The singer was a negro man, with a very, black but very kindly face; and he was hoeing corn in the rich bottom lands of the San Gabriel river as he chanted his joyful little melody. It was early in the morning, yet he rested on his hoe and looked anxiously toward the cypress swamp on his left hand.
“I’se mighty weary ’bout Massa Davie; he’ll get himself into trouble ef he stay dar much longer. Ole massa might be ’long most any time now.” He communed with himself in this strain for about five minutes, and then threw his hoe across his shoulder, and picked a road among the hills of growing corn until he passed out of the white dazzling light of the field into the grey-green shadows of the swamp. Threading his way among the still black bayous, he soon came to a little clearing in the cypress.
Here a young man was standing in an attitude of expectancy—a very handsome man clothed in the picturesque costume of a ranchero. He leaned upon his rifle, but betrayed both anger and impatience in the rapid switching to and fro of his riding-whip. “Plato, she has not come!” He said it reproachfully, as if the negro was to blame.
“I done tole you, Massa Davie, dat Miss Lulu neber do noffing ob dat kind; ole massa ’ticlarly objects to Miss Lulu seeing you at de present time.”
“My father objects to every one I like.”
“Ef Massa Davie jist ’lieve it, ole massa want ebery thing for his good.”
“You oversize that statement considerably, Plato. Tell my father, if he asks you, that I am going with Jim Whaley, and give Miss Lulu this letter.”

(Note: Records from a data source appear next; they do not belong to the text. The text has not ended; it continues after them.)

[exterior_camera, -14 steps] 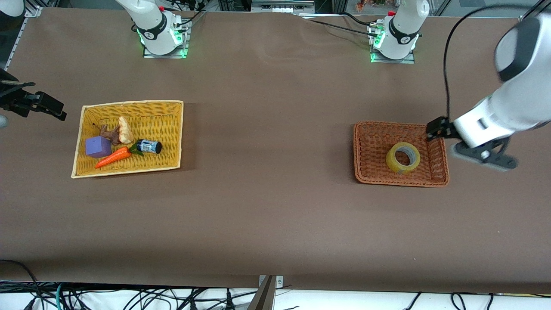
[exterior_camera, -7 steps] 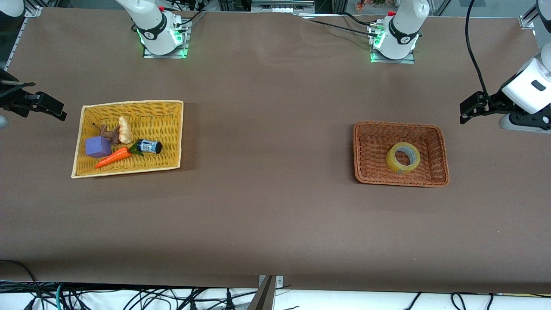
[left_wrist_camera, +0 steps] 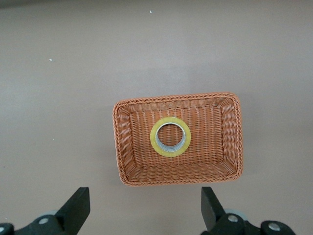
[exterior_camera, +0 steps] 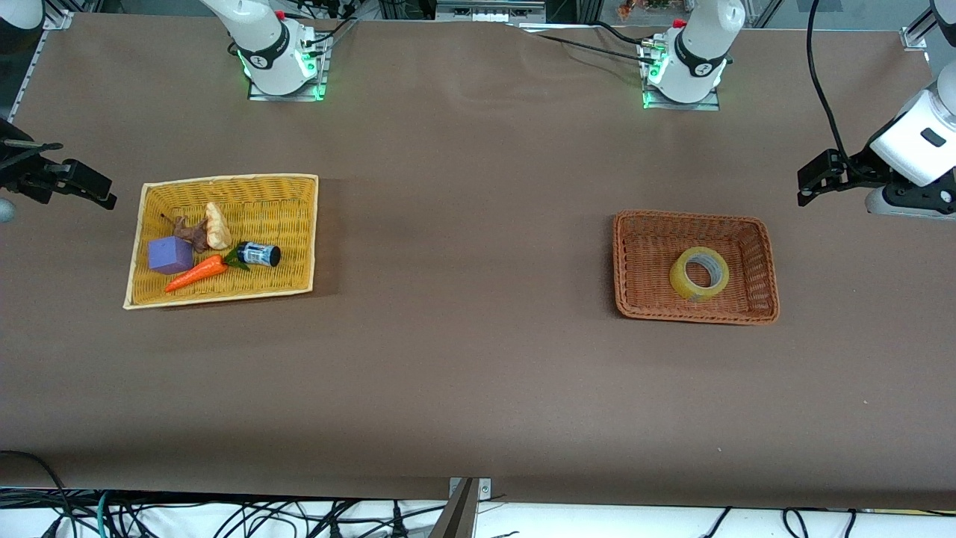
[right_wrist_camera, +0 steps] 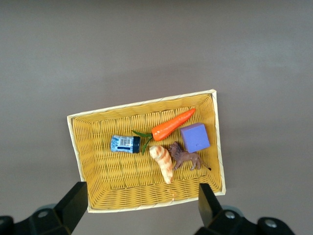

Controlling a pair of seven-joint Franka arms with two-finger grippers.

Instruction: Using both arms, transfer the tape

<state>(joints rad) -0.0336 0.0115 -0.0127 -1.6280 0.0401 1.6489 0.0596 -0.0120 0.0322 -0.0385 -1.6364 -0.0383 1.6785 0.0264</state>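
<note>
The tape (exterior_camera: 699, 274), a yellowish ring with a wide hollow centre, lies flat in the middle of a brown wicker basket (exterior_camera: 691, 215). In the left wrist view the tape (left_wrist_camera: 170, 137) and its basket (left_wrist_camera: 176, 97) are seen from high above. My left gripper (left_wrist_camera: 145, 203) hangs open and empty over bare table beside that basket. The left arm (exterior_camera: 911, 146) is raised at its own end of the table. My right gripper (right_wrist_camera: 142, 200) is open and empty, high over the edge of a yellow basket (right_wrist_camera: 142, 104). The right arm waits.
The yellow basket (exterior_camera: 224, 178) toward the right arm's end holds a dark blue-labelled bottle (exterior_camera: 259, 254), a carrot (exterior_camera: 196, 273), a purple cube (exterior_camera: 170, 255) and small toy figures. A wide stretch of brown table separates the two baskets.
The left arm has swung up and away from the brown basket's edge toward its own end of the table, then nearly stopped. The tape and the right arm have not moved.
</note>
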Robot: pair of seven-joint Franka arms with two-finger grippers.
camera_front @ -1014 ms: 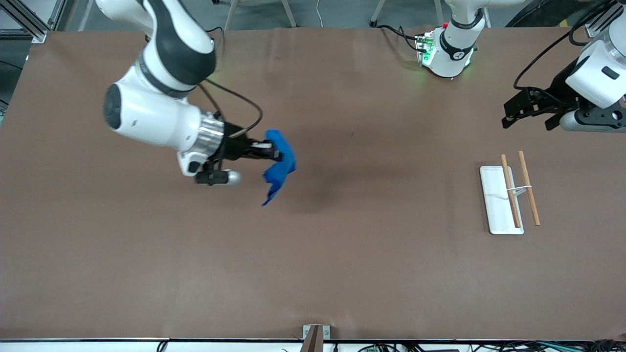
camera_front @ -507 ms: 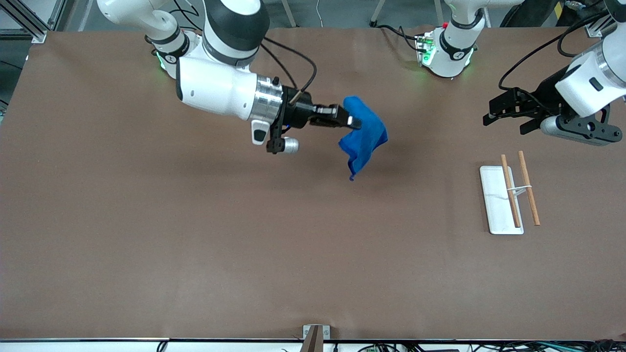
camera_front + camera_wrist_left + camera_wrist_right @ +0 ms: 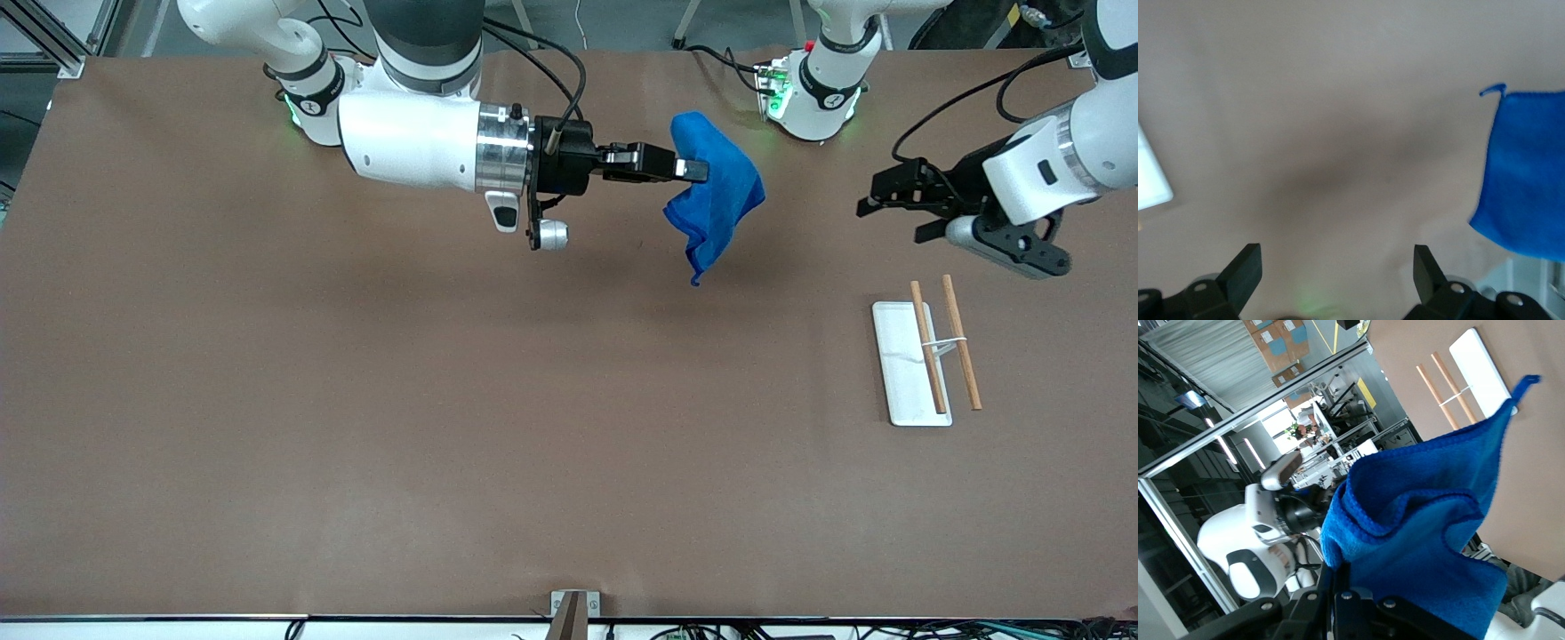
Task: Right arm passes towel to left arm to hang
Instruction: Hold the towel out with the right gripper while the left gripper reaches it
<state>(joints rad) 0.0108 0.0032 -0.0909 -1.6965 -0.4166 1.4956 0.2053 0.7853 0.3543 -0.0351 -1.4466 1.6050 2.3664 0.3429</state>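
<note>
Risk first: your right pincer (image 3: 692,169) grips the royal-blue soft cloth towel (image 3: 716,203) by one bunched fold only, fingers clamped shut on it. Most of the fabric hangs free below that pinch, up in the air over the brown counter (image 3: 444,427), roughly midway between the two arm bases. If the grip sits on a thin edge, my guess is the plush pile could creep out during the handover.

Second risk: your left pincer (image 3: 892,206) hovers over the counter toward the left arm's end, well apart from the towel, jaws spread wide and empty. In its wrist view the towel (image 3: 1528,173) fills only one edge, so a straight close may catch air or a single limp corner. A release by the right pincer before the left has closed would likely drop the cloth.

Third: the small thread loop (image 3: 1493,89) at one corner sticks out from the sheet; it could snag a fingertip.

Materials: the towel is fuzzy microfibre-like cloth, folded over itself in soft rounded lobes (image 3: 1418,540), tapering to a hanging point. It will drape, not hold shape.

The white rectangular tray (image 3: 900,373) with two slim wooden rods (image 3: 927,347) lies on the counter nearer the front camera than the left pincer. Rods look smooth and thin, joined by a pale tie.
</note>
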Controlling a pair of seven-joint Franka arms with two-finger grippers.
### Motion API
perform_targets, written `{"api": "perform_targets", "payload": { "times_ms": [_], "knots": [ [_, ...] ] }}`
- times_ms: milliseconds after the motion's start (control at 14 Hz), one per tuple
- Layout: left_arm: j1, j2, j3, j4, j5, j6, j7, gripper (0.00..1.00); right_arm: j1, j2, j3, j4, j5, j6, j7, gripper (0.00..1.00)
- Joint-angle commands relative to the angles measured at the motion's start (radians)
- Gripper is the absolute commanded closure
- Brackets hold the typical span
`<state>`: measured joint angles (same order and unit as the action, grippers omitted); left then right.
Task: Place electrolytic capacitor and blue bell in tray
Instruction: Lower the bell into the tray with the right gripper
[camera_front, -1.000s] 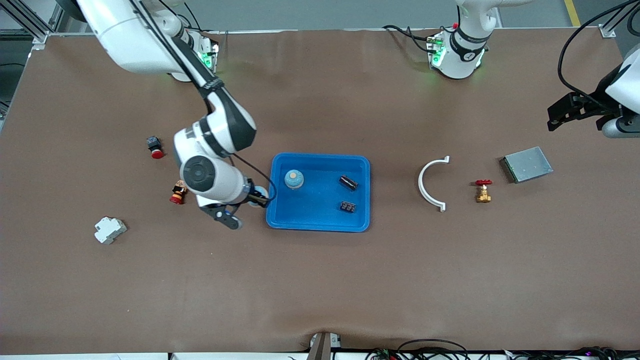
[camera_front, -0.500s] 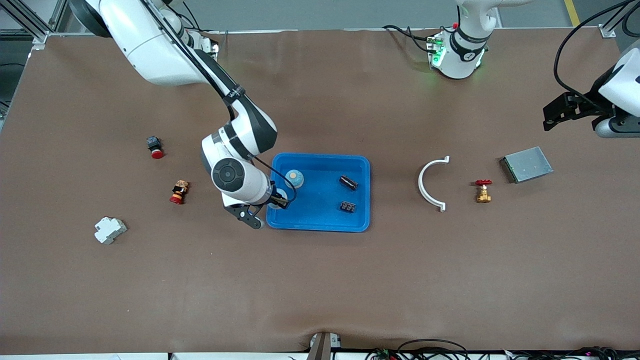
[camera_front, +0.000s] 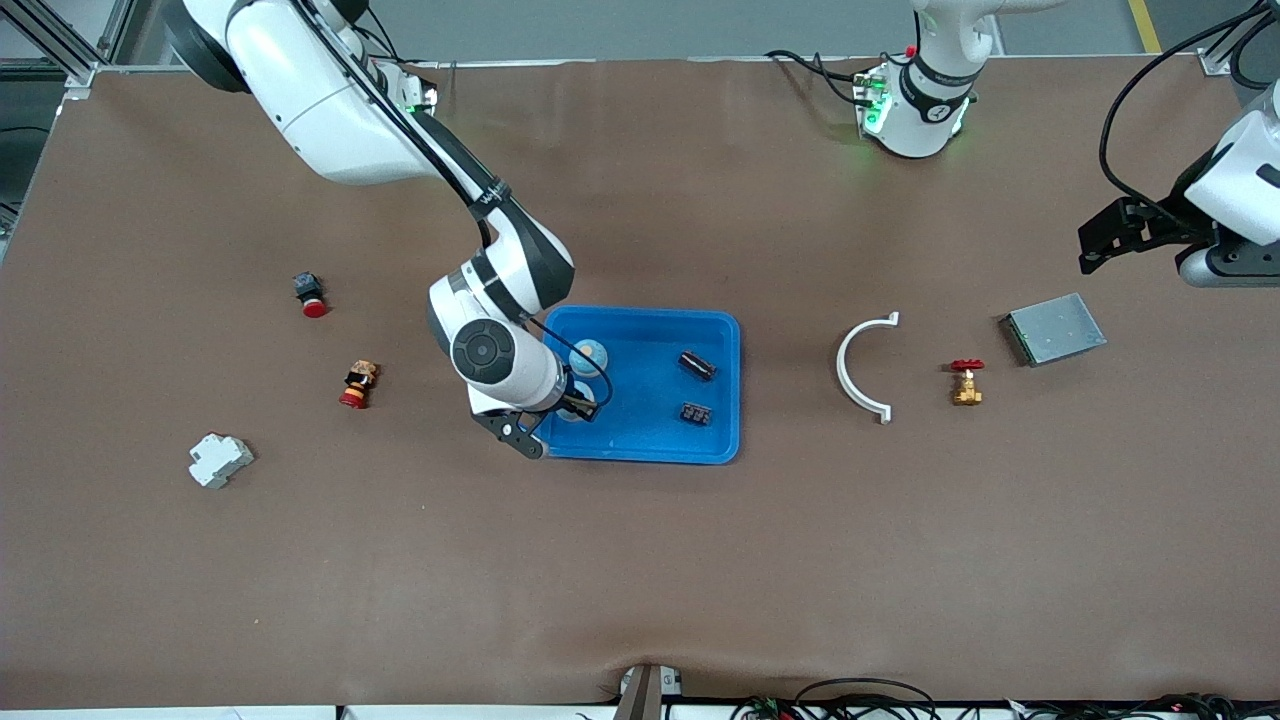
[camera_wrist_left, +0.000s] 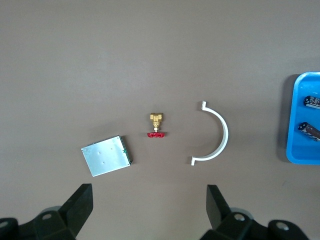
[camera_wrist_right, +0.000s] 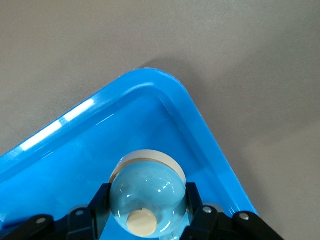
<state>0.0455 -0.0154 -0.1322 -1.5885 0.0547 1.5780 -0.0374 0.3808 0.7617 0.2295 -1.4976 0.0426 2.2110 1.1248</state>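
Note:
The bright-blue tray (camera_front: 640, 313) lies mid-table. My right gripper (camera_front: 572, 405) is shut on a pale blue bell (camera_wrist_right: 147, 195) with a tan button and holds it over the tray's corner toward the right arm's end; the tray rim (camera_wrist_right: 200, 125) shows in the right wrist view. A second blue bell (camera_front: 588, 352) stands in the tray. The black electrolytic capacitor (camera_front: 697, 364) lies in the tray and also shows in the left wrist view (camera_wrist_left: 311, 131). My left gripper (camera_front: 1105, 240) is open and empty (camera_wrist_left: 149, 210), over bare table near the metal box.
A small black component (camera_front: 695, 412) lies in the tray. A white curved clip (camera_front: 862, 365), a brass valve with red handle (camera_front: 966, 382) and a metal box (camera_front: 1054, 328) lie toward the left arm's end. Two red-capped buttons (camera_front: 310, 294) (camera_front: 356, 385) and a white breaker (camera_front: 219, 460) lie toward the right arm's end.
My right gripper has carried the blue bell from beside the tray to over the tray's corner. The left gripper has drifted slightly toward the robots' side.

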Motion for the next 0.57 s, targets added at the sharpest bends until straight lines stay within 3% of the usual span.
{"api": "perform_targets", "payload": {
  "times_ms": [0, 500],
  "knots": [
    [0.01, -0.032, -0.001, -0.033, -0.019, 0.019, 0.021, 0.0, 0.013, 0.033, -0.012, 0.043, 0.002, -0.005, 0.018, 0.86],
    [0.008, -0.037, -0.001, -0.061, -0.012, 0.025, 0.014, 0.0, 0.01, 0.068, -0.013, 0.062, 0.002, 0.012, 0.018, 0.86]
  ]
}}
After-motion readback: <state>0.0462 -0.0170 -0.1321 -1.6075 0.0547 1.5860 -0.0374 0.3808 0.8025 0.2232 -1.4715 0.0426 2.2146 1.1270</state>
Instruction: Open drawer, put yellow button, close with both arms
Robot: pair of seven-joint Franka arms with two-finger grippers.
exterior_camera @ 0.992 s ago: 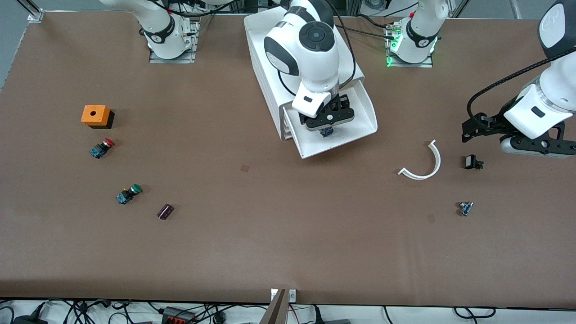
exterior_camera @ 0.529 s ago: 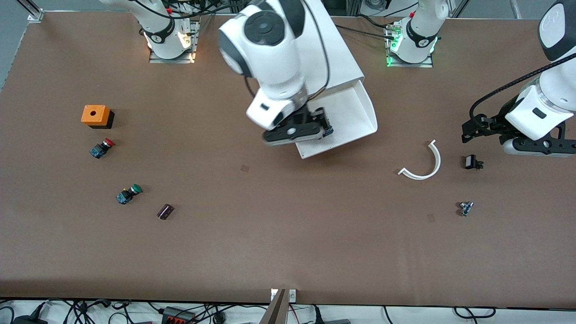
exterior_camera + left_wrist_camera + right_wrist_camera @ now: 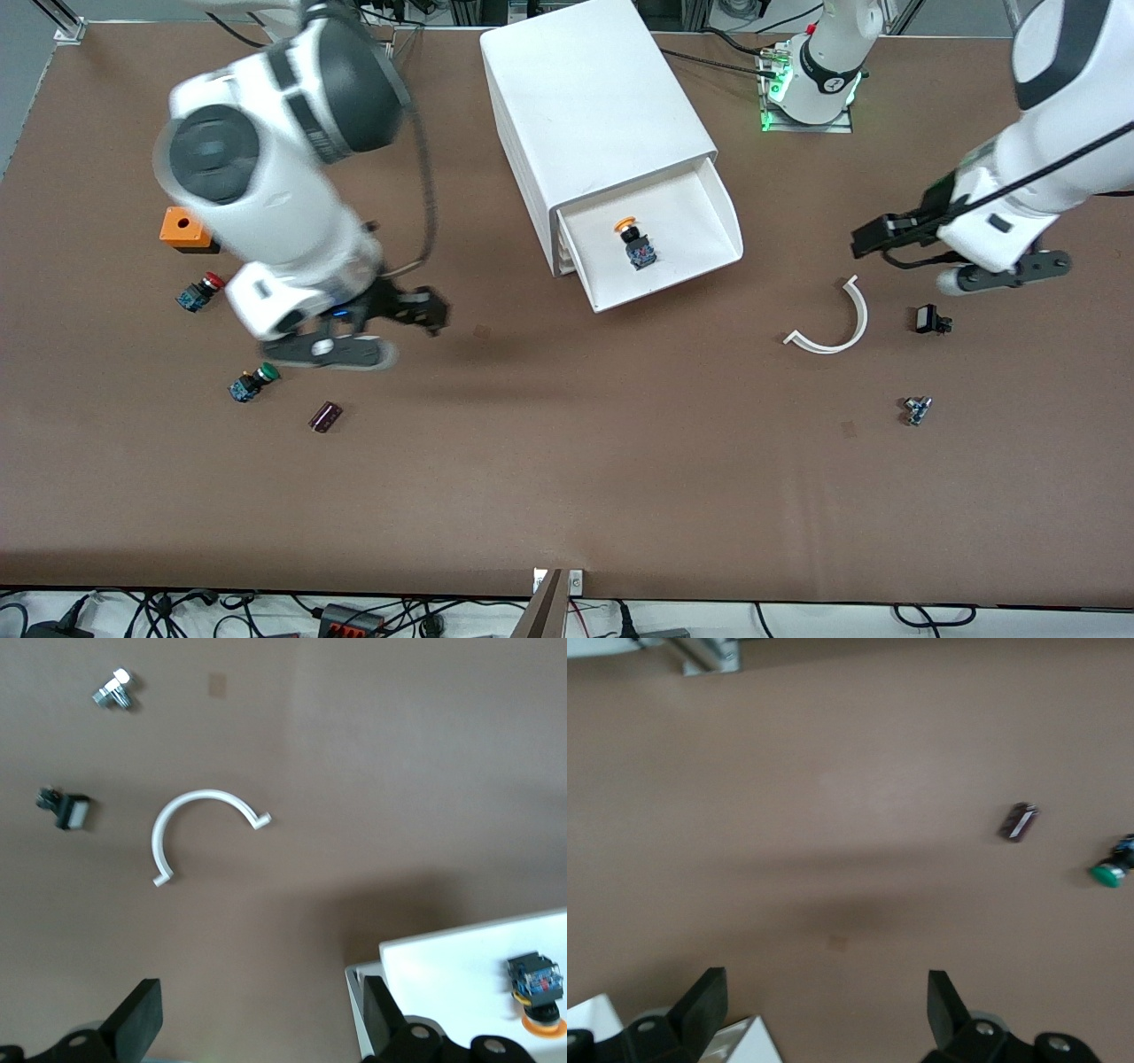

“I done promise ole massa neber to gib Miss Lulu any letter or message from you, Massa Davie.”
In a moment the youth’s handsome face was flaming with ungovernable passion, and he lifted his riding-whip to strike.
“For de Lord Jesus’ sake don’t strike, Massa Davie! Dese arms done carry you when you was de littlest little chile. Don’t strike me!”
“I should be a brute if I did, Plato;” but the blow descended upon the trunk of the tree against which he had been leaning with terrible force. Then David Lorimer went striding through the swamp, his great bell spurs chiming to his uneven, crashing tread.
Plato looked sorrowfully after him. “Poor Massa Davie! He’s got de drefful temper; got it each side ob de house—father and mother, bofe. I hope de good Massa above will make ’lowances for de young man—got it bofe ways, he did.” And he went thoughtfully back to his work, murmuring hopes and apologies for the man he loved, with all the forgiving unselfishness of a prayer in them.